* What to do
A complete copy of the entries, exactly as written, is the expected result.

(Source data)
# # # #

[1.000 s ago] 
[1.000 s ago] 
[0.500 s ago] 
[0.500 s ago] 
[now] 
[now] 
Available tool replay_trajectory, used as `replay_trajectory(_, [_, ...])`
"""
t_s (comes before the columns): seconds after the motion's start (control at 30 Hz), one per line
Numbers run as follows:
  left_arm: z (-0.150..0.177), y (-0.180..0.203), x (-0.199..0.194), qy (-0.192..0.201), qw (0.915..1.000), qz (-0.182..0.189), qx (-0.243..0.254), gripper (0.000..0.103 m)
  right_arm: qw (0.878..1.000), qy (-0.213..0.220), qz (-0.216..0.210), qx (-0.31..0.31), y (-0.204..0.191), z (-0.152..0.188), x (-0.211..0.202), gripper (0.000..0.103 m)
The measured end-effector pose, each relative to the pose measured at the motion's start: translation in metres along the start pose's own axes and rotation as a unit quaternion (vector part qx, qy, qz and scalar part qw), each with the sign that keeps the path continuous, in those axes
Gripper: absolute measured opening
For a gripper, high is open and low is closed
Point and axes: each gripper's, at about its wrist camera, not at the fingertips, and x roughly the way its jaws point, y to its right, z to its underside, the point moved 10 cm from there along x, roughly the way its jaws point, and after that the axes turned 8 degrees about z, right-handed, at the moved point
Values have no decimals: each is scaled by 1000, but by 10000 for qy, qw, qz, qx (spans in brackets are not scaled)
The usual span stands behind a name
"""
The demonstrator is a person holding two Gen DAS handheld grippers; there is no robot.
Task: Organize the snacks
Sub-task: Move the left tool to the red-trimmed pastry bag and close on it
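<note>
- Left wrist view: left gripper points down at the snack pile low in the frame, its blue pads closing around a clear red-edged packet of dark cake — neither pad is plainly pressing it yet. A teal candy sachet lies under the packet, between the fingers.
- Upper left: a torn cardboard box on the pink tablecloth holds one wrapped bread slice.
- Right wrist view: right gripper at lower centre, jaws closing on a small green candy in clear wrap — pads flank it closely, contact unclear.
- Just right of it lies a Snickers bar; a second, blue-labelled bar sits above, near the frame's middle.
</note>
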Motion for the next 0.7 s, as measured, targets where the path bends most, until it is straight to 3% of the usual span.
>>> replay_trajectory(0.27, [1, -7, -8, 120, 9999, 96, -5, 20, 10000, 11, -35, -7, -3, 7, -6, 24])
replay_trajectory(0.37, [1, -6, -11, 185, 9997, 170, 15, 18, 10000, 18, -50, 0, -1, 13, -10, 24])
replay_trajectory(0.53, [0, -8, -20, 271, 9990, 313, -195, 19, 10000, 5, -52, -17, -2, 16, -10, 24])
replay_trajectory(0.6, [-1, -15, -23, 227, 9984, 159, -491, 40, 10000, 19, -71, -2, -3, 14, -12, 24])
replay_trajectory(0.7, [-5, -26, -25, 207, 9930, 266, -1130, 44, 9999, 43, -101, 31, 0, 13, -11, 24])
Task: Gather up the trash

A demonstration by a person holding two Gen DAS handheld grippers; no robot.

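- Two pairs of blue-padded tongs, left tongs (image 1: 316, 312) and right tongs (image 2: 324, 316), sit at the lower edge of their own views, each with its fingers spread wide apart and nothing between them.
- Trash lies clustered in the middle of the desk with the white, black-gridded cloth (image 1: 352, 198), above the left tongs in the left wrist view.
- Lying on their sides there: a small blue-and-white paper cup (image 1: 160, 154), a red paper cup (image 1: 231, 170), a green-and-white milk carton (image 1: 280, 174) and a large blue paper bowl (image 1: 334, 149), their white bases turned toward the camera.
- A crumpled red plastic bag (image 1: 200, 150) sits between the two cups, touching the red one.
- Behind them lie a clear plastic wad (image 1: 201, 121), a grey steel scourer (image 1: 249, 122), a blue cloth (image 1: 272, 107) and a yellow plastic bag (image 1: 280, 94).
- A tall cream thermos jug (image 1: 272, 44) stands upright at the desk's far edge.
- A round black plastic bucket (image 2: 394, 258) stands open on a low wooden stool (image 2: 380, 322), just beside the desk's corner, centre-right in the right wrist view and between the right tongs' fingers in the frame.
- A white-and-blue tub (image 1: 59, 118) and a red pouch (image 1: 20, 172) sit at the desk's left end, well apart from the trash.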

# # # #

* Written answer
[1.000 s ago] 
[1.000 s ago] 
[0.500 s ago] 
[0.500 s ago] 
[now] 
[now] 
Available tool replay_trajectory, used as `replay_trajectory(_, [_, ...])`
"""
t_s (comes before the columns): seconds after the motion's start (control at 30 Hz), one per line
Numbers run as follows:
  left_arm: z (-0.150..0.177), y (-0.180..0.203), x (-0.199..0.194), qy (-0.192..0.201), qw (0.915..1.000), qz (-0.182..0.189), qx (-0.243..0.254), gripper (0.000..0.103 m)
  right_arm: qw (0.878..1.000), qy (-0.213..0.220), qz (-0.216..0.210), qx (-0.31..0.31), y (-0.204..0.191), z (-0.152..0.188), x (-0.211..0.202), gripper (0.000..0.103 m)
The measured end-effector pose, each relative to the pose measured at the motion's start: translation in metres along the start pose's own axes and rotation as a unit quaternion (vector part qx, qy, qz and scalar part qw), each with the sign that keeps the path continuous, in those axes
Gripper: absolute measured opening
For a gripper, high is open and low is closed
Point and axes: each gripper's, at about its wrist camera, not at the fingertips, and x roughly the way its jaws point, y to its right, z to its underside, the point moved 10 cm from there along x, roughly the way its jaws point, and after that the axes turned 8 degrees about z, right-handed, at the moved point
Values have no decimals: each is scaled by 1000, but by 10000 for qy, qw, qz, qx (spans in brackets are not scaled)
The usual span stands behind a name
"""
The demonstrator is a person holding two Gen DAS handheld grippers; there is no robot.
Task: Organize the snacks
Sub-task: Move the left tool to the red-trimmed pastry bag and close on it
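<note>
- Left wrist view: left gripper points down at the snack pile low in the frame, its blue pads closing around a clear red-edged packet of dark cake — neither pad is plainly pressing it yet. A teal candy sachet lies under the packet, between the fingers.
- Upper left: a torn cardboard box on the pink tablecloth holds one wrapped bread slice.
- Right wrist view: right gripper at lower centre, jaws closing on a small green candy in clear wrap — pads flank it closely, contact unclear.
- Just right of it lies a Snickers bar; a second, blue-labelled bar sits above, near the frame's middle.
</note>
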Motion for the next 0.7 s, as measured, targets where the path bends most, until it is straight to 3% of the usual span.
>>> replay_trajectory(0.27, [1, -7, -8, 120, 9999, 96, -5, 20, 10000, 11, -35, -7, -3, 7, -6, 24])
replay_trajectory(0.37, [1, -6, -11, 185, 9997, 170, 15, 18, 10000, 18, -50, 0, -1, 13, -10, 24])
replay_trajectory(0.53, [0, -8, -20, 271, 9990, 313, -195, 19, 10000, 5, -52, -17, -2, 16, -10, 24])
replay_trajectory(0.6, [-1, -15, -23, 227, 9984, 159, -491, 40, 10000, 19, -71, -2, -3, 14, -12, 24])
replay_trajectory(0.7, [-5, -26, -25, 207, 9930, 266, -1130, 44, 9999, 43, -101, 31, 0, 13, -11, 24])
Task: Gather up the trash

A demonstration by a person holding two Gen DAS handheld grippers; no robot.

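- Two pairs of blue-padded tongs, left tongs (image 1: 316, 312) and right tongs (image 2: 324, 316), sit at the lower edge of their own views, each with its fingers spread wide apart and nothing between them.
- Trash lies clustered in the middle of the desk with the white, black-gridded cloth (image 1: 352, 198), above the left tongs in the left wrist view.
- Lying on their sides there: a small blue-and-white paper cup (image 1: 160, 154), a red paper cup (image 1: 231, 170), a green-and-white milk carton (image 1: 280, 174) and a large blue paper bowl (image 1: 334, 149), their white bases turned toward the camera.
- A crumpled red plastic bag (image 1: 200, 150) sits between the two cups, touching the red one.
- Behind them lie a clear plastic wad (image 1: 201, 121), a grey steel scourer (image 1: 249, 122), a blue cloth (image 1: 272, 107) and a yellow plastic bag (image 1: 280, 94).
- A tall cream thermos jug (image 1: 272, 44) stands upright at the desk's far edge.
- A round black plastic bucket (image 2: 394, 258) stands open on a low wooden stool (image 2: 380, 322), just beside the desk's corner, centre-right in the right wrist view and between the right tongs' fingers in the frame.
- A white-and-blue tub (image 1: 59, 118) and a red pouch (image 1: 20, 172) sit at the desk's left end, well apart from the trash.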

The answer has been given, and the exercise is done.